→ **WORK REQUIRED**: Could you transcribe exactly the lines from the one containing "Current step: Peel" through the last line of the records below, leaving out the pictures?
================
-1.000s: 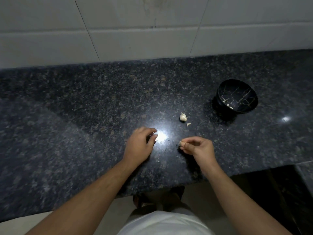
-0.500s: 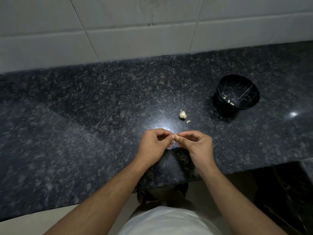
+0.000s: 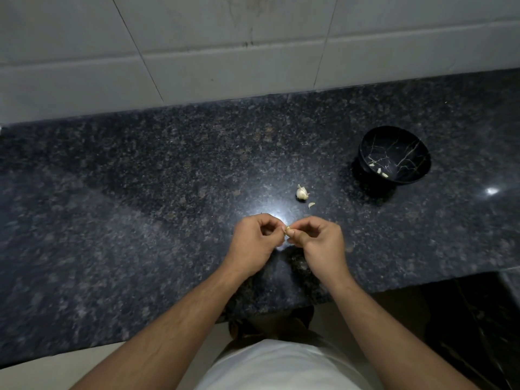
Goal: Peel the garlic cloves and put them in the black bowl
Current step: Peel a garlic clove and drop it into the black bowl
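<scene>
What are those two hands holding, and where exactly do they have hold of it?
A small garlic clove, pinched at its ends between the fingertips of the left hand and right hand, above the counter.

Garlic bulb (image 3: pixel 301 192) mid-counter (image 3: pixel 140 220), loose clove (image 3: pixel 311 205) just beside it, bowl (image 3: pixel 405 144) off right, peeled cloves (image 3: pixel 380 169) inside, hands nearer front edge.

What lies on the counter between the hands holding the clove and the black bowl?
In the head view, a partial garlic bulb and a small loose piece lie near the hands; from there to the black bowl the counter is bare.
</scene>
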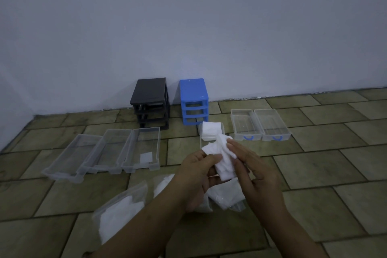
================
→ **THE COMPLETED TASK**:
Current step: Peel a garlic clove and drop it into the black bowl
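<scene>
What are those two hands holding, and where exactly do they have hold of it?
A small garlic clove, pinched at its ends between the fingertips of the left hand and right hand, above the counter.

Garlic bulb (image 3: pixel 301 192) mid-counter (image 3: pixel 140 220), loose clove (image 3: pixel 311 205) just beside it, bowl (image 3: pixel 405 144) off right, peeled cloves (image 3: pixel 380 169) inside, hands nearer front edge.

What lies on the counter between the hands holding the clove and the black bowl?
In the head view, a partial garlic bulb and a small loose piece lie near the hands; from there to the black bowl the counter is bare.
</scene>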

The requested output has been produced.